AIM: To evaluate the effects of a muscular training program — carried out on chronic obstructive pulmonary disease (COPD) subjects with antecedents of moderate or severe exacerbation — on exercise tolerance, Health Related Quality of Life (HRQoL) and illness prognosis.
DESIGN: A quasi-experimental study.
SETTING: University Hospital. Population. Twenty-five subjects with COPD (Global Initiative for Chronic Obstructive Lung Disease (GOLD) degrees II, III and IV); with moderate or severe exacerbations and functional deterioration due to respiratory disability; with commitment and capacity to participate in the program. Subjects were selected by consecutive sampling.
METHODS: Subjects underwent 20 muscular training sessions consisting of 30 minutes of inspiratory muscle training, 15 minutes of warm-up protocol of upper limb exercises, 30 minutes of muscle training in ergometric cycle, 5 minutes of stretching protocol of lower limbs plus illness awareness. The main outcome measures were six minute walking test (6MWT), specific HRQoL questionnaires (St. Georges Respiratory Questionnaire (SGRQ), Chronic Respiratory Disease Questionnaire (CRDQ) and Airways Questionnaire 20 (AQ20)) and the BODE Index.
RESULTS: All subjects improved significantly (P<0.001) their HRQoL in the SGRQ, the CRDQ and the AQ20, and this was demonstrated in each one of the evaluated dimensions. A positive response in relation to exercise tolerance and illness prognosis was observed.
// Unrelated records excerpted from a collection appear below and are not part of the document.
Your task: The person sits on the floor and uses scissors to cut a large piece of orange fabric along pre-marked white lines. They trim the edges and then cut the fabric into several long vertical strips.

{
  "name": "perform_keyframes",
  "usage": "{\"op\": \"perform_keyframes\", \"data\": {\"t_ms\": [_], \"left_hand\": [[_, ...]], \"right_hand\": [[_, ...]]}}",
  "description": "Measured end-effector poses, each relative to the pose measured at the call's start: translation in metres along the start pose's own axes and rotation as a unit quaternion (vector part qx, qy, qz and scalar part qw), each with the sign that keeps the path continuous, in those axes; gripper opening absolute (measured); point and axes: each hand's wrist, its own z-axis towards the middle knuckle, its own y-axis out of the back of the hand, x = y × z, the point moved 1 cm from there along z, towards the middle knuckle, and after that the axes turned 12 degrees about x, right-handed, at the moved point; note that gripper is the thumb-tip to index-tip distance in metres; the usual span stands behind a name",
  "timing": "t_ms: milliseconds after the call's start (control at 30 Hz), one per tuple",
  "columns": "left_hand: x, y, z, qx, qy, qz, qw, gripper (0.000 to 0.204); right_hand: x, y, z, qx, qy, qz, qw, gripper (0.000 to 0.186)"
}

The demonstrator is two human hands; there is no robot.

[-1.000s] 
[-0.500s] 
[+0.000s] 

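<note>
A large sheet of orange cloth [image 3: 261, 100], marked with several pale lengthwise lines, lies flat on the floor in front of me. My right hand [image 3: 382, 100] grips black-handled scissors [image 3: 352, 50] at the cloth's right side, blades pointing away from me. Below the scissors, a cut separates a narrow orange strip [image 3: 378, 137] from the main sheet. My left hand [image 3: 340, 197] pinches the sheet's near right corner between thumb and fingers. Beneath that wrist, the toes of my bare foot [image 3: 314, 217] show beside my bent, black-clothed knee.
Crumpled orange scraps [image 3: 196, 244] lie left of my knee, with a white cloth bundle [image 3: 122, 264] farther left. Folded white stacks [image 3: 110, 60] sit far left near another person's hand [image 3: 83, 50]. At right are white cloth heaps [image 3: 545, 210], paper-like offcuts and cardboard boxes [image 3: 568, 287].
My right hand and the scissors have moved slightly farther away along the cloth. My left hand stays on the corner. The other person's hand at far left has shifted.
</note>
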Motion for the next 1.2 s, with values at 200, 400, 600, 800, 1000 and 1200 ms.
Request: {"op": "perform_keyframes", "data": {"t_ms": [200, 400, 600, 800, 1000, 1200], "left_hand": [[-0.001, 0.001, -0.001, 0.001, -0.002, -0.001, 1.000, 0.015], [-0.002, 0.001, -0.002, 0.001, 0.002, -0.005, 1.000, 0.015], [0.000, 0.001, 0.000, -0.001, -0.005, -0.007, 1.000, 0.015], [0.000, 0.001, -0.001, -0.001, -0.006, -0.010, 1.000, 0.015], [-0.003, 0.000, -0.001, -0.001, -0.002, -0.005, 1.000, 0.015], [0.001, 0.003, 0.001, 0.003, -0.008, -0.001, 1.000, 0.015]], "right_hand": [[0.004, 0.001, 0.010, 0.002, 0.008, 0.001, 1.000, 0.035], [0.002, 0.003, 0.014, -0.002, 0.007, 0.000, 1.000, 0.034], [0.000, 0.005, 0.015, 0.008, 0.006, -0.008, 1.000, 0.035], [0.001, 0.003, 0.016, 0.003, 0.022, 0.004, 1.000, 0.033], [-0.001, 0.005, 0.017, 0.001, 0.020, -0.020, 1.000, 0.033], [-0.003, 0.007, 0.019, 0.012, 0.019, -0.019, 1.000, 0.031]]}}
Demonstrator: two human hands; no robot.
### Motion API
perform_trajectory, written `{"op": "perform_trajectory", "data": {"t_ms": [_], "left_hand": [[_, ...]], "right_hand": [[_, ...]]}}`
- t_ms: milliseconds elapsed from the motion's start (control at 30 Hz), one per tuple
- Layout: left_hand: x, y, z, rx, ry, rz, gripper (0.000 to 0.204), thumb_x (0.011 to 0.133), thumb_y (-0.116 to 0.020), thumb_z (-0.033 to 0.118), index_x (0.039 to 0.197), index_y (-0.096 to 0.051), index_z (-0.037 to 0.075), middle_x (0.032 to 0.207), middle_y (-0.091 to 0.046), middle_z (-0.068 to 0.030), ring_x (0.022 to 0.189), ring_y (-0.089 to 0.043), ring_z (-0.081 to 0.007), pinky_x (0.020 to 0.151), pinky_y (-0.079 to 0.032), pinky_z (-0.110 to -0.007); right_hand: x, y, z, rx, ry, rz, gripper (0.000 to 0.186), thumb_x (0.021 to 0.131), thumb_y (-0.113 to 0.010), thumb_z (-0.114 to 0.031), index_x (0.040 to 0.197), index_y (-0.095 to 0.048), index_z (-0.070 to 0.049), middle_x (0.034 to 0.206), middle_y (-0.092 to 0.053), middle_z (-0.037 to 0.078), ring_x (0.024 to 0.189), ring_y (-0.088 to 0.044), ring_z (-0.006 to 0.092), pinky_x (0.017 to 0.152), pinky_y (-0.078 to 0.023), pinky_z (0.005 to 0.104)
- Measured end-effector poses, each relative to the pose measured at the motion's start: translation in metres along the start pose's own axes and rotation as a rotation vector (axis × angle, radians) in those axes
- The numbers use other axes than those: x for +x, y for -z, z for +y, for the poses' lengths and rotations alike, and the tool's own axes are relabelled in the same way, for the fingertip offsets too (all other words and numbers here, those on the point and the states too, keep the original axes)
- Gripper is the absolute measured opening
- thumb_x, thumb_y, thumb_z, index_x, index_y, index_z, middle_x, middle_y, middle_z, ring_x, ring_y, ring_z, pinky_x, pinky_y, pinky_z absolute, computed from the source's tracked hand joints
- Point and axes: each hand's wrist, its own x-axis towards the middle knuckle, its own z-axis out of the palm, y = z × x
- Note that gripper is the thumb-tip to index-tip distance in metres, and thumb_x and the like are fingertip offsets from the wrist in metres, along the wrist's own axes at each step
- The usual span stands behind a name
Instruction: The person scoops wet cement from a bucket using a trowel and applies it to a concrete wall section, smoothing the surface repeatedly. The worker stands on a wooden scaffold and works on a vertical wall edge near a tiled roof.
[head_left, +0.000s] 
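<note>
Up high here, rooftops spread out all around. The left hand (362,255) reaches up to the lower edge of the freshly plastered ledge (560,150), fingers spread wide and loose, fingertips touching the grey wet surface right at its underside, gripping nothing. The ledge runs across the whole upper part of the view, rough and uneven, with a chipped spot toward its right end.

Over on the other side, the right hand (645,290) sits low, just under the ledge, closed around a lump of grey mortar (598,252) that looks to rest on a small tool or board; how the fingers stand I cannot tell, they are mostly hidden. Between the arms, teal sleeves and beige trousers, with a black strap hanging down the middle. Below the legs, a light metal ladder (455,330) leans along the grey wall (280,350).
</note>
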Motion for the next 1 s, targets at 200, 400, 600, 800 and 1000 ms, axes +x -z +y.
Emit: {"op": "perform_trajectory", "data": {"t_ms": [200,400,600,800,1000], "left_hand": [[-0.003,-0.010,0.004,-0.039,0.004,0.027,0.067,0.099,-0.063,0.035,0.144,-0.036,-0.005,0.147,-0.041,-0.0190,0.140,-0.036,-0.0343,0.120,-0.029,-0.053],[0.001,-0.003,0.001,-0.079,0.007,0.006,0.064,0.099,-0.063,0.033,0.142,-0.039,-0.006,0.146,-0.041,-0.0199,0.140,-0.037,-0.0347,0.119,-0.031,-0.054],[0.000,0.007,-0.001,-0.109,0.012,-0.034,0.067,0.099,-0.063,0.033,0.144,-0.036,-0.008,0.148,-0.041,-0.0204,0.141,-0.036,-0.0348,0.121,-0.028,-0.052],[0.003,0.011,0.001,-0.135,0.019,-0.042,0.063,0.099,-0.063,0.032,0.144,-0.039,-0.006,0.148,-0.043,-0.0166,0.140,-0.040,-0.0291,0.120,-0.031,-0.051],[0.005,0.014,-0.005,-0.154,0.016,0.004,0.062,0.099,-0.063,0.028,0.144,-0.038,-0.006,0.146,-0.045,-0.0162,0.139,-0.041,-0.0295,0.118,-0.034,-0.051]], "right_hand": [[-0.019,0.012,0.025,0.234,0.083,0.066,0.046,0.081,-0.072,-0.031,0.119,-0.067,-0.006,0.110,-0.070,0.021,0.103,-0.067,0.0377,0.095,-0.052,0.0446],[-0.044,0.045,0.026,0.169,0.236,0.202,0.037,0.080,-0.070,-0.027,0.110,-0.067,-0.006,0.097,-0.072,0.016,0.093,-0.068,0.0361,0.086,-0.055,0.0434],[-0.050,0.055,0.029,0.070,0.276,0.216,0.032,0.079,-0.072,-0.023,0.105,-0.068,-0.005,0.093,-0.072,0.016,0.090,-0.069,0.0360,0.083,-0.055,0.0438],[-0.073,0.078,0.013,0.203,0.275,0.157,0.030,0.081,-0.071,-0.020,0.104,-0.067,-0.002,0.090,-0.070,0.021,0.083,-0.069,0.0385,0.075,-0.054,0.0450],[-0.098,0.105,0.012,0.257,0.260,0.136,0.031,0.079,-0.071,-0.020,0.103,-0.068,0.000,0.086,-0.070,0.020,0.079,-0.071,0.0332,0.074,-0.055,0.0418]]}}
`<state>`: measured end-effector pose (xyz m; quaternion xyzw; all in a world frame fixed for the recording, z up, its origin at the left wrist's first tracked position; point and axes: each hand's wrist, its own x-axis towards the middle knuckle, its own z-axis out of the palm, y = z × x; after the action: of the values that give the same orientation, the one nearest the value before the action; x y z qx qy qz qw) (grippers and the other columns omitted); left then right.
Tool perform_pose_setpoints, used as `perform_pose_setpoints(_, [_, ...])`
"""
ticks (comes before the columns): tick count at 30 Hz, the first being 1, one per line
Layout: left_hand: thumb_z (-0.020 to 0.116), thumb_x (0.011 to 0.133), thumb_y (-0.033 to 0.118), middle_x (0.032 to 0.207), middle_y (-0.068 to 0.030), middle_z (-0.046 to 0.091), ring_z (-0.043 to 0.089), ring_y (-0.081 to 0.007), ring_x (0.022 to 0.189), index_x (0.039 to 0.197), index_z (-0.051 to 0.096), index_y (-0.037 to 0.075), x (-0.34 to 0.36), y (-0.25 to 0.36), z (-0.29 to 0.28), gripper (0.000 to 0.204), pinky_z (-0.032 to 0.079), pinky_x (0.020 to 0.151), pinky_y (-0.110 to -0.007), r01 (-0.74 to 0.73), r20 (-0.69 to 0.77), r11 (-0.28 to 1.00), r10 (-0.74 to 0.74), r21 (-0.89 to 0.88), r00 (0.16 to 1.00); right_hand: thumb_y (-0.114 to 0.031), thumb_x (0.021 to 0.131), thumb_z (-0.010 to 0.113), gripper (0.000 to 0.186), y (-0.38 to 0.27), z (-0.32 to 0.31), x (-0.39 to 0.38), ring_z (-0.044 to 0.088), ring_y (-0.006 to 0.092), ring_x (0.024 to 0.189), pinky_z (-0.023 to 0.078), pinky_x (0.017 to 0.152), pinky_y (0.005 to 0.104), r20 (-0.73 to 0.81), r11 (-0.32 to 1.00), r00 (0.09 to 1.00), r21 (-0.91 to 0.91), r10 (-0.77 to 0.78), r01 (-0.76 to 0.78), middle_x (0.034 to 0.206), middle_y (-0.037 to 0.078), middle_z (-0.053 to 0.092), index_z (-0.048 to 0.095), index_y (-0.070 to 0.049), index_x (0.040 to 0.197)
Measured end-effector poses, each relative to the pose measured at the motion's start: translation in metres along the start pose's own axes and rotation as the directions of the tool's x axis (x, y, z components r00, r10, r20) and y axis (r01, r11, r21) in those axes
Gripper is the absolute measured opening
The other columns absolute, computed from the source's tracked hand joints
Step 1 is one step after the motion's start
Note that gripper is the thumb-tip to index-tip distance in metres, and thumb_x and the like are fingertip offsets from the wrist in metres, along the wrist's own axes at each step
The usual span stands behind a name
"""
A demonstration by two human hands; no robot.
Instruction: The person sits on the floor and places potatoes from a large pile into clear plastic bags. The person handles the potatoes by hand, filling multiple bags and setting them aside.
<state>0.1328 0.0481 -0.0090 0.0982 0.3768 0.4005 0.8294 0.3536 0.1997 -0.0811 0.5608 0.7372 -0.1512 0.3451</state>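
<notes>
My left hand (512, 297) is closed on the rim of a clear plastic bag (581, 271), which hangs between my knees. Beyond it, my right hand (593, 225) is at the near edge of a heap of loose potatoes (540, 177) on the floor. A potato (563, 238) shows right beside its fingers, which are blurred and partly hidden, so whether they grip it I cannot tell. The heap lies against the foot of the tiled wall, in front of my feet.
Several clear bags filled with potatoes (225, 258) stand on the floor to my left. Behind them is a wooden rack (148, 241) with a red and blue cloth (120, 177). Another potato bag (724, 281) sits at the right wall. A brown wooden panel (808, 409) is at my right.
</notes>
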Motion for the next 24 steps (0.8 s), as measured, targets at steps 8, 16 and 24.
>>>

Following the program subjects walked an average of 56 meters more (P<0.001) and the BODE index was a mean of 1.5 less regarding the initial value (P<0.001).
CONCLUSIONS: A 20-session muscular training program contributes to an improvement in HRQoL, exercise tolerance and illness prognosis in COPD subjects with moderate or severe exacerbations.
CLINICAL REHABILITATION IMPACT: The intervention program could be easily implemented since it needs a minimum of human and technological resources.